[Start of section]

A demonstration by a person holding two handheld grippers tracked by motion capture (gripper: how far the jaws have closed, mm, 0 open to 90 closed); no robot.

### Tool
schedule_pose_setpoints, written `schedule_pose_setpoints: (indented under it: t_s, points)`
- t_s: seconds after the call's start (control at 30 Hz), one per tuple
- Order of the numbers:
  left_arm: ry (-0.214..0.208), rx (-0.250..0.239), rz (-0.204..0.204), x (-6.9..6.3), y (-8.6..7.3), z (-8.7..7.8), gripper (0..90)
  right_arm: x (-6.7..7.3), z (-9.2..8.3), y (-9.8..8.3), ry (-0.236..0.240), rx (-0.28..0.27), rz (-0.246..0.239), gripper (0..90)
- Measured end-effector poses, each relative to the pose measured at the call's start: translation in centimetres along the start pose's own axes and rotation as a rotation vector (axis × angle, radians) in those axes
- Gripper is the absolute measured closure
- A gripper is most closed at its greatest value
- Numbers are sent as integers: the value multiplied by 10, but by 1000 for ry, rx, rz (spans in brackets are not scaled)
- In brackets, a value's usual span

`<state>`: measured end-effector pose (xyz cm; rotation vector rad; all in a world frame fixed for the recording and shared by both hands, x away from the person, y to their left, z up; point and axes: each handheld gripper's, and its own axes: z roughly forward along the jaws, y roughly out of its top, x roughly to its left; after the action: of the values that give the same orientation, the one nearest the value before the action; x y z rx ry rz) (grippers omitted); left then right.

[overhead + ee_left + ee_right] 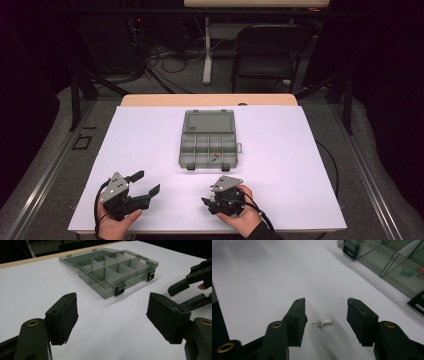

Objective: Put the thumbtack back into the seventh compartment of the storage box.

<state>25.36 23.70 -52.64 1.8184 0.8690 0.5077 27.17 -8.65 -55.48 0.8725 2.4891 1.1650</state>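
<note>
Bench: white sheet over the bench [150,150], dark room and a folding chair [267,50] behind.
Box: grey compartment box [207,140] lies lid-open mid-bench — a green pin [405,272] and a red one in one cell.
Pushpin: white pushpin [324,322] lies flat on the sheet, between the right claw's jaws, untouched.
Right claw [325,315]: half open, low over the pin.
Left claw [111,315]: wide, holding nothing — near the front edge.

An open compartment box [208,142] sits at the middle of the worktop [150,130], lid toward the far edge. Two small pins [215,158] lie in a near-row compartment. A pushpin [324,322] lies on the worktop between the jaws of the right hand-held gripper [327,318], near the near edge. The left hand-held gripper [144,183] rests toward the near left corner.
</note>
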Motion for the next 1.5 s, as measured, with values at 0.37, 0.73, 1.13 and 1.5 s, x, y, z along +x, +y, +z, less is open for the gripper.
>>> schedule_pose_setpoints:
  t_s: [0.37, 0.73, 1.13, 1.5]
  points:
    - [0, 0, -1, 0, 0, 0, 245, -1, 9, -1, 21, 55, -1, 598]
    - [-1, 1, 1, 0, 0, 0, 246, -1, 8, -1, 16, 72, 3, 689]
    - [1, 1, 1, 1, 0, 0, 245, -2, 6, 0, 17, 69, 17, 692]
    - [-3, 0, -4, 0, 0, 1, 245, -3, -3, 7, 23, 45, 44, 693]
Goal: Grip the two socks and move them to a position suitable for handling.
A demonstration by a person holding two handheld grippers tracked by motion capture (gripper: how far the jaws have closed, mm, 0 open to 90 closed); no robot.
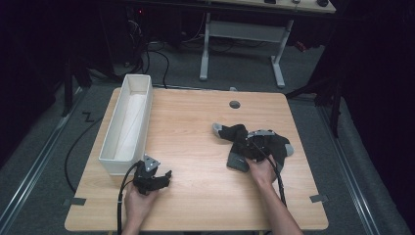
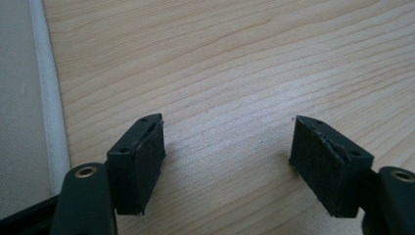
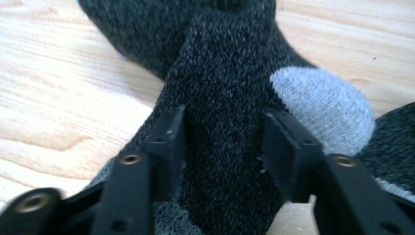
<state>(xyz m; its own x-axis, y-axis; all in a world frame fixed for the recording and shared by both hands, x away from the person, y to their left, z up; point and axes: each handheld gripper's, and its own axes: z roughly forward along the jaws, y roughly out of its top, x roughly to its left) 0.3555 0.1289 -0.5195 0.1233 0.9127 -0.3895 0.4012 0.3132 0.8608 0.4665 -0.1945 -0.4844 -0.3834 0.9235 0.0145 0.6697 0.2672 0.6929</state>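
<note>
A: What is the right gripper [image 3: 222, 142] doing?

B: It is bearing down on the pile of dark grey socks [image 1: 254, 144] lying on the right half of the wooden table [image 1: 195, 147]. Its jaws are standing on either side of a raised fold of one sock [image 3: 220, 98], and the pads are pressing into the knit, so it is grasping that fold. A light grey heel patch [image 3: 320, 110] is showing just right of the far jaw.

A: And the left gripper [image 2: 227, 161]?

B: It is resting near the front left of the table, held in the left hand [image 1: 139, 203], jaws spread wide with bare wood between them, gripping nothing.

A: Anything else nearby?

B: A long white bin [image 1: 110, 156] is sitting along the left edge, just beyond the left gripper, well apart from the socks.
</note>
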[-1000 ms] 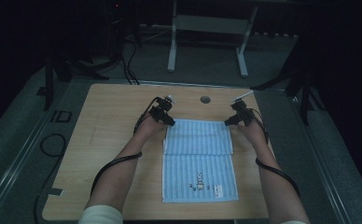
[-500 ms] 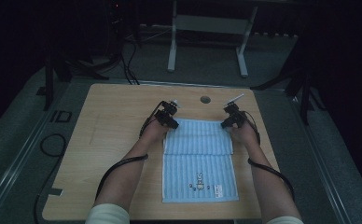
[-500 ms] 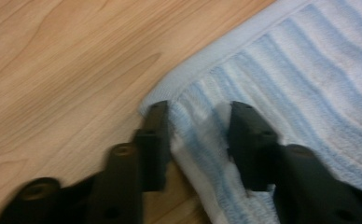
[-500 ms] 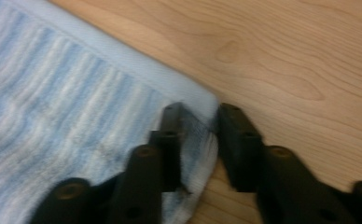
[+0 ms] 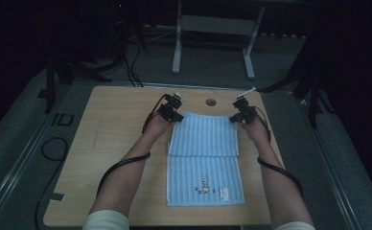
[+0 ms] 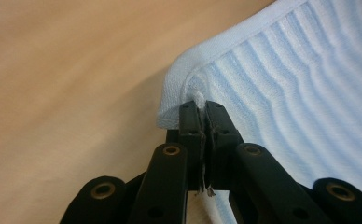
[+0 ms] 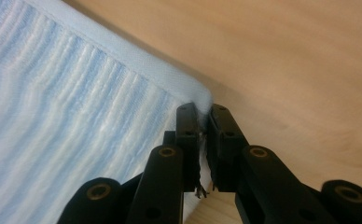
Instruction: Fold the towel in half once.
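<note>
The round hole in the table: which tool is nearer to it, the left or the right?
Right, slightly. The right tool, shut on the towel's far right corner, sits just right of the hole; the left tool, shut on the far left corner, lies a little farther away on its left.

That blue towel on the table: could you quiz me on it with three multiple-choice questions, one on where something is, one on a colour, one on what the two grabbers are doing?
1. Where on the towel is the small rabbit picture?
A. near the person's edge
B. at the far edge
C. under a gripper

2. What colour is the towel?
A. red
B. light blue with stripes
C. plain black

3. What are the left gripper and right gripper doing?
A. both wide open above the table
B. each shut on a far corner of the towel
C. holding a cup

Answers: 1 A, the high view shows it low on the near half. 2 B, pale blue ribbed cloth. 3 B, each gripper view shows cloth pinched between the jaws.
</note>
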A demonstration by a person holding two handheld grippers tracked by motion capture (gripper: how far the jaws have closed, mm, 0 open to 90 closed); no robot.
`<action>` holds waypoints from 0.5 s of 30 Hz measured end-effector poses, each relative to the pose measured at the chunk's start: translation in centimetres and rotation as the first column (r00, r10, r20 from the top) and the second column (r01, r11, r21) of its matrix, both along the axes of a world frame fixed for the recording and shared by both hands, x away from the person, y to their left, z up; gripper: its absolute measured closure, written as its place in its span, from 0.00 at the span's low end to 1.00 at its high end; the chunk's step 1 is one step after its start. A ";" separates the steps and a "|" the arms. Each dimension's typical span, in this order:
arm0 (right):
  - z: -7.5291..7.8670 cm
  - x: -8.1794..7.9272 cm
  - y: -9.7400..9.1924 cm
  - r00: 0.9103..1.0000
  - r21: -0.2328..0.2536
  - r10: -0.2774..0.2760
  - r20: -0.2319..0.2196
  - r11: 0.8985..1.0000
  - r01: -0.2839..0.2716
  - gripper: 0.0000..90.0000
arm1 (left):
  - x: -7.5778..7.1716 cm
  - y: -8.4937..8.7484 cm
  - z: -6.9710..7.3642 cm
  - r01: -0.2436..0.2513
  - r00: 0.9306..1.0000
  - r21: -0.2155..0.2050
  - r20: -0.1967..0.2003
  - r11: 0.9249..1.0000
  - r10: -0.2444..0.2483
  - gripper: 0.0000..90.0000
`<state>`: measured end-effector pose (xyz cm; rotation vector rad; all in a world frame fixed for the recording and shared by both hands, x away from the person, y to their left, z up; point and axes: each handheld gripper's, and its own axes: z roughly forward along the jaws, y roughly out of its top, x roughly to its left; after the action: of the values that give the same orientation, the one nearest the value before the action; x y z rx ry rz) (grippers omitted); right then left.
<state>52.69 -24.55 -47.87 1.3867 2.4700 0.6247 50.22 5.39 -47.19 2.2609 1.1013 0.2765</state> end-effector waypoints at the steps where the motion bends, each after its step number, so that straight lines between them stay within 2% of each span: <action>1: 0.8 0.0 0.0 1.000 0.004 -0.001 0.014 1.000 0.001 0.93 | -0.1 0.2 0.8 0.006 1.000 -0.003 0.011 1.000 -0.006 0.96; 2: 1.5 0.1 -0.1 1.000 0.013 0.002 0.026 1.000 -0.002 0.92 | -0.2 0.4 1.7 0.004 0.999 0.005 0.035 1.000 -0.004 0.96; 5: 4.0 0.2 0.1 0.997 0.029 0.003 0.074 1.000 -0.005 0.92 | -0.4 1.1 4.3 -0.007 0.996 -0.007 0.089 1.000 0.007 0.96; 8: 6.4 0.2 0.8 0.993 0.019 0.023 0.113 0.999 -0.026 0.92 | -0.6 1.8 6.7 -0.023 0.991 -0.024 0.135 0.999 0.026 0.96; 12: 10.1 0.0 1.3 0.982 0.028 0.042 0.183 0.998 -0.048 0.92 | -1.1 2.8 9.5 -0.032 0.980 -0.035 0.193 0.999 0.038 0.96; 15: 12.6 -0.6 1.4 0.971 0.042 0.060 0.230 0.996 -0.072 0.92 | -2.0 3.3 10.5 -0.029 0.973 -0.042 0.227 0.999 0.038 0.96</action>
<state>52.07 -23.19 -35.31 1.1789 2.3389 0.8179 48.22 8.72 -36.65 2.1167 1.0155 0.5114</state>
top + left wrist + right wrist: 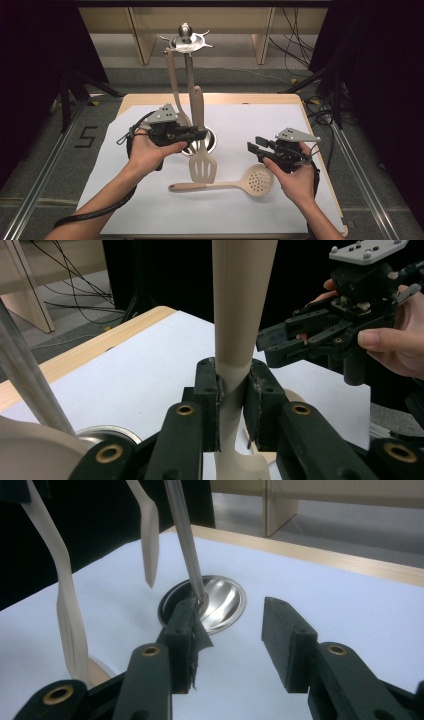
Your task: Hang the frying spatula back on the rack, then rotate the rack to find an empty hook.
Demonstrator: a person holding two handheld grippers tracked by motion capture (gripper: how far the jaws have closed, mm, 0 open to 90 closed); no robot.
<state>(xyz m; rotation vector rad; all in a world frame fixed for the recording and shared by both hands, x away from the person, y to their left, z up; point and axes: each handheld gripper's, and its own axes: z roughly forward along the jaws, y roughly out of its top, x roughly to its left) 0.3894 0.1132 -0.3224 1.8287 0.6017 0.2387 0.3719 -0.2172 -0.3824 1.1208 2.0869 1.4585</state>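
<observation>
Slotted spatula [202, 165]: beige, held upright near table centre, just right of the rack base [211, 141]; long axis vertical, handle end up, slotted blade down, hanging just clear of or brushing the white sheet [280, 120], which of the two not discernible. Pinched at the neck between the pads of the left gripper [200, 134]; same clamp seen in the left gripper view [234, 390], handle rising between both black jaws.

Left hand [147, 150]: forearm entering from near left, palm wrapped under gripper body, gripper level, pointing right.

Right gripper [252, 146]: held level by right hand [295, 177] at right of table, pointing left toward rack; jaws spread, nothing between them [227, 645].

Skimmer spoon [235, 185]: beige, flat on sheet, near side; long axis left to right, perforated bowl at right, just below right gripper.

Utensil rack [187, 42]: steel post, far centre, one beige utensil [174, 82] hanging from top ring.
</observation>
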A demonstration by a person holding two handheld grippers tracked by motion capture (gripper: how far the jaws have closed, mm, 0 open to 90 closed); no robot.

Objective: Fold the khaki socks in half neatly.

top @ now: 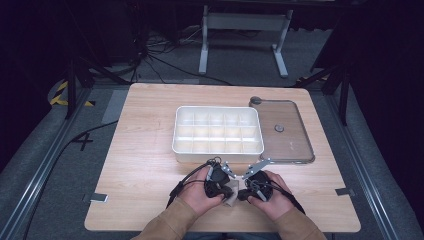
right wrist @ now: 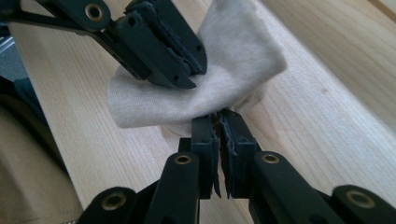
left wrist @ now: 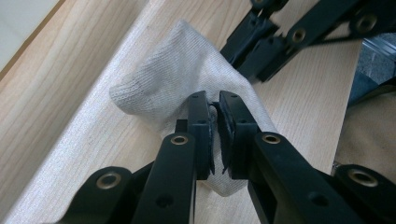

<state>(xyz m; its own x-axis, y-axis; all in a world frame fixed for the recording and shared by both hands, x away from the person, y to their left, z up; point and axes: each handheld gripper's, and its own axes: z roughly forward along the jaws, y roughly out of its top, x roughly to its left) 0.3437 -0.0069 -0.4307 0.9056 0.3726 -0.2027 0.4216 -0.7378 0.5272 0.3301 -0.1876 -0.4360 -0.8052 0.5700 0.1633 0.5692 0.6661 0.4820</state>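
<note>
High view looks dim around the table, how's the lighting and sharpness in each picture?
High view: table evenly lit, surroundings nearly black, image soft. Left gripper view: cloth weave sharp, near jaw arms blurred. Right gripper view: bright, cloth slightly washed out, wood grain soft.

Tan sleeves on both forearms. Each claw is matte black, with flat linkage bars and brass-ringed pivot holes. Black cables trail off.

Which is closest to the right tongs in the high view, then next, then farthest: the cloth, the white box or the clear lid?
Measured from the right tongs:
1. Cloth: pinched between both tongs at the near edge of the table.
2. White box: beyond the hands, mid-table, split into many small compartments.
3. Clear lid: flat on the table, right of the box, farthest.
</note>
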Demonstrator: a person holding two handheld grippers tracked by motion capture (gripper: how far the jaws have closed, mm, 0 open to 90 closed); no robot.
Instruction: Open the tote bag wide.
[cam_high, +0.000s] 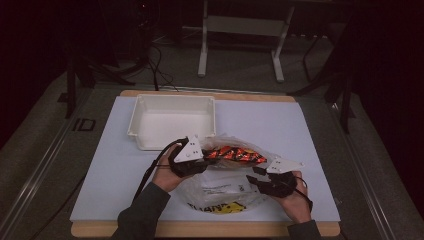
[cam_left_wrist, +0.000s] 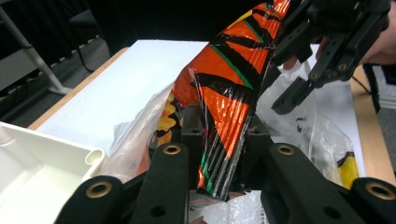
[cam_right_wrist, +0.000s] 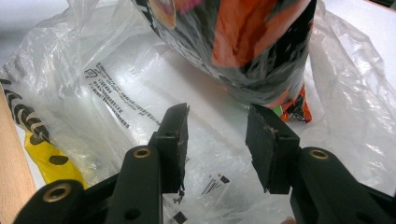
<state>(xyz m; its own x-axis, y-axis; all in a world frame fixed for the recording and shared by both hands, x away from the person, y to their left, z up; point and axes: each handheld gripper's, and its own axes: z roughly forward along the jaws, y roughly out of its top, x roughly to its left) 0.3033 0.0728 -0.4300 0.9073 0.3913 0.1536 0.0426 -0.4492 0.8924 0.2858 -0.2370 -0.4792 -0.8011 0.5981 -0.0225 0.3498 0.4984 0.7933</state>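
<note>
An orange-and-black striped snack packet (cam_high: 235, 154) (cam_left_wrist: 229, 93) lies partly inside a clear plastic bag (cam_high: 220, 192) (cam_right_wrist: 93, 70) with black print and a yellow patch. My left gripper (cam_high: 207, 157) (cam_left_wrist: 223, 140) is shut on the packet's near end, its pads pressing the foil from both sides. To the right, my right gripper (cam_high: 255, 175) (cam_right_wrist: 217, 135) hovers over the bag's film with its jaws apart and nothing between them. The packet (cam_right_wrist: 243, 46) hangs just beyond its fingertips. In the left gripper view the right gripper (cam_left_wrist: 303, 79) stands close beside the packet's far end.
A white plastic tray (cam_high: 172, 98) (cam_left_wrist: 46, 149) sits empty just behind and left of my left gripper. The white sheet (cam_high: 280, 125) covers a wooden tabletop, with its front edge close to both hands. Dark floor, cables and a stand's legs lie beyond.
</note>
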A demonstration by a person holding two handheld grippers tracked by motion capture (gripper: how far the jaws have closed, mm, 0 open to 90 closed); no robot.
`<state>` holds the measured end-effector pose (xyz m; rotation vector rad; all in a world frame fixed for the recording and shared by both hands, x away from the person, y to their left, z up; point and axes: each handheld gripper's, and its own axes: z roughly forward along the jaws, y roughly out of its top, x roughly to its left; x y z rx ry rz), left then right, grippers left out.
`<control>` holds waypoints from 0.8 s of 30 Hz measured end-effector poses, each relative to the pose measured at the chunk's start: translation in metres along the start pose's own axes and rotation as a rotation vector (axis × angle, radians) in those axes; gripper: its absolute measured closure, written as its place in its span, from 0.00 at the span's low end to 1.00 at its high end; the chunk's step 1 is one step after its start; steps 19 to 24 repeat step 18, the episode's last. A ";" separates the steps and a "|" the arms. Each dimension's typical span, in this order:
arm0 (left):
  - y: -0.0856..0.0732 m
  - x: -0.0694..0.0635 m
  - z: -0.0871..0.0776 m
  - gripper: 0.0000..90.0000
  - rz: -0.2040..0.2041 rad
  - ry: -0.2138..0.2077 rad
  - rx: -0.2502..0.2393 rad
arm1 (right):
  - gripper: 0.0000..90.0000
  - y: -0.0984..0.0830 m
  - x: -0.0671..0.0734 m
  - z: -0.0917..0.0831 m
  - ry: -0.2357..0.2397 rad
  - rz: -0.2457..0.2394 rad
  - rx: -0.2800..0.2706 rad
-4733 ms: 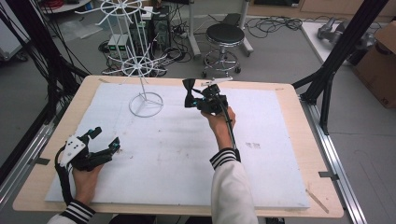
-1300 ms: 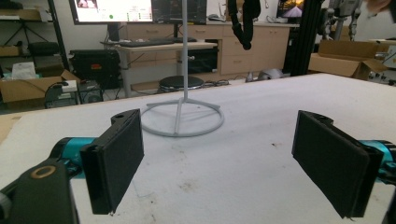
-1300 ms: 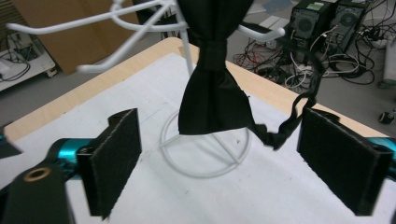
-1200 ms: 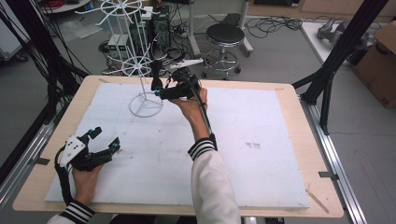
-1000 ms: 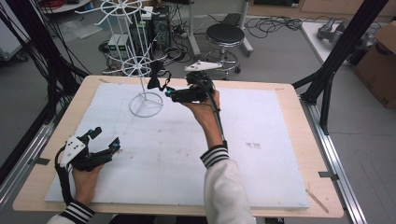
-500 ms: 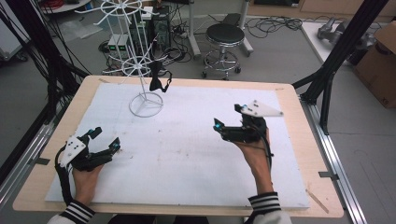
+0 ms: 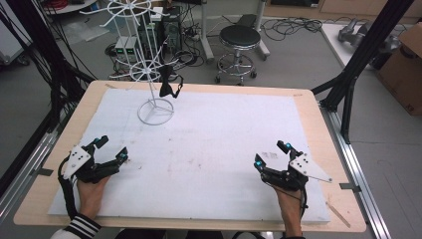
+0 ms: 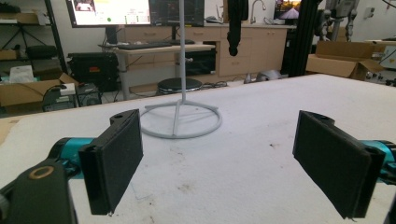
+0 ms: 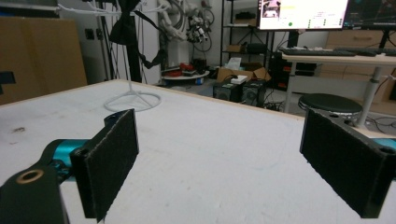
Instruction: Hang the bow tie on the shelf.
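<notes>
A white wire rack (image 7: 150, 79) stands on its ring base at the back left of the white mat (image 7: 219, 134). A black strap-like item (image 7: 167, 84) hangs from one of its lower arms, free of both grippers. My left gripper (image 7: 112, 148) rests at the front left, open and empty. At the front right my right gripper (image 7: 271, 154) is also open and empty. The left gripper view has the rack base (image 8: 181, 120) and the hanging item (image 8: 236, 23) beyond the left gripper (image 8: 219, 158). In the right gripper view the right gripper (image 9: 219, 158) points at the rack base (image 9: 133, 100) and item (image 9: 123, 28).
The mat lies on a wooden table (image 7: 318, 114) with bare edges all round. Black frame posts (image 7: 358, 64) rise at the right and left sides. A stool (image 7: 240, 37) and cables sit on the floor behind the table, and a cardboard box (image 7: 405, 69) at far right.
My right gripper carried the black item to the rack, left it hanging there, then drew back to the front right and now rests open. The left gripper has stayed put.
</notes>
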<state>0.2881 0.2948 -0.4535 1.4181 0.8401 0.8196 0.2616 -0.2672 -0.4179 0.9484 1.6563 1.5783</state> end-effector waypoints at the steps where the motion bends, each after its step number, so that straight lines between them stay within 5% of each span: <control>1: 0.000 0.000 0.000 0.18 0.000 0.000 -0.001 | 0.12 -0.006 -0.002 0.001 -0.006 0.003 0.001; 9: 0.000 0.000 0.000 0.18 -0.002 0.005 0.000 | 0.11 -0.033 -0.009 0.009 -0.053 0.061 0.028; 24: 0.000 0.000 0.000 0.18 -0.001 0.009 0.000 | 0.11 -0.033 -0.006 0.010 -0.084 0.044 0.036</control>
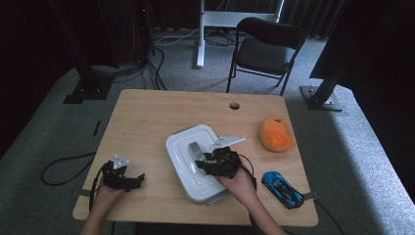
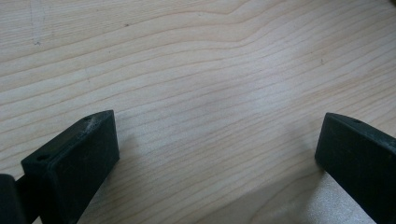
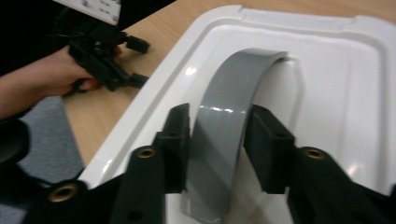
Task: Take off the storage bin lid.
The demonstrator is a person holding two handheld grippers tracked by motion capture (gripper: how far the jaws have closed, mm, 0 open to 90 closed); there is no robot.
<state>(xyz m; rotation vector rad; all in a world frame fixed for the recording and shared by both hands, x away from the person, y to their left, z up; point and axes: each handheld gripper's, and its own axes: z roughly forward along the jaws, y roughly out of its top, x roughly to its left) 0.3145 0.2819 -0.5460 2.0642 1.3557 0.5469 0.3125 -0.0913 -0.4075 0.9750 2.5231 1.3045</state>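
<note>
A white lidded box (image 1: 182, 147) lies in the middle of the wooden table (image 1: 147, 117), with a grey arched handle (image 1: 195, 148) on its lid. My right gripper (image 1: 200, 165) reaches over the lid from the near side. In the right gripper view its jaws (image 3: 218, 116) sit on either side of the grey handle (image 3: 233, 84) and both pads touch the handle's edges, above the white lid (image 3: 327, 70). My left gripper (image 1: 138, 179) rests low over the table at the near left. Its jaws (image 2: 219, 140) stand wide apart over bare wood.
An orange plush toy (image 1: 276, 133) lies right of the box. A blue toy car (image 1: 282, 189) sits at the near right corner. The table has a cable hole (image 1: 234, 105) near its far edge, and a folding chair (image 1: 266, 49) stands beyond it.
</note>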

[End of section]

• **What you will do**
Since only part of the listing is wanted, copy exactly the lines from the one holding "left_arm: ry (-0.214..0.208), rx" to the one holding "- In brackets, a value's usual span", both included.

• **Solution**
  left_arm: ry (-0.214..0.208), rx (-0.250..0.239), rz (-0.204..0.204), x (-6.9..6.3), y (-8.6..7.3), z (-8.7..7.8), gripper (0..90)
  right_arm: x (-6.7..7.3), z (-9.2..8.3), y (-9.8..8.3), ry (-0.236..0.240), rx (-0.28..0.27), rz (-0.246..0.239), gripper (0..90)
- Measured end-effector poses, each relative to the pose measured at the call's start: translation in centimetres along the start pose's own axes and rotation as a rotation vector (axis × angle, radians) in those axes
- Gripper is the absolute measured closure
- A gripper is most closed at its greatest value
- Numbers are sent as integers: the value multiplied by 10, but by 1000 for ry, rx, rz (spans in brackets are not scaled)
- In brackets, a value's usual span

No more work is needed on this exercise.